▶ _Aim of the task_
Each line of the data holding "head" should be found and copied.
-------- Data block
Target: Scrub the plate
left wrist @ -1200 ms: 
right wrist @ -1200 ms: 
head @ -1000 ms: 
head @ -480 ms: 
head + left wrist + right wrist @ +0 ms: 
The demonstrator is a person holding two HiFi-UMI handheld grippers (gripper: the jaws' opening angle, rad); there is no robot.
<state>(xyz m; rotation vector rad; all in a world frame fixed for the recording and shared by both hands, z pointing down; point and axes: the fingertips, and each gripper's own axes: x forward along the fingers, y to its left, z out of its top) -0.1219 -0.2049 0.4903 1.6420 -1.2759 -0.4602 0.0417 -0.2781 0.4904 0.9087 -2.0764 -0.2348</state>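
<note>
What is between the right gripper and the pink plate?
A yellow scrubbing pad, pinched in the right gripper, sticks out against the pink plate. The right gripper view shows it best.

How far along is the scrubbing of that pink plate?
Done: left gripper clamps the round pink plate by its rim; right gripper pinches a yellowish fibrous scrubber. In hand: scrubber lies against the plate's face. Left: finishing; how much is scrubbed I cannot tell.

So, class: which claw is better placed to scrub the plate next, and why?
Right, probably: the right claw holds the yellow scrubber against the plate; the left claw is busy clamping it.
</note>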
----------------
▶ _Answer to the exercise_
head @ -1000 ms: 
head @ -480 ms: 
head + left wrist + right wrist @ +0 ms: 

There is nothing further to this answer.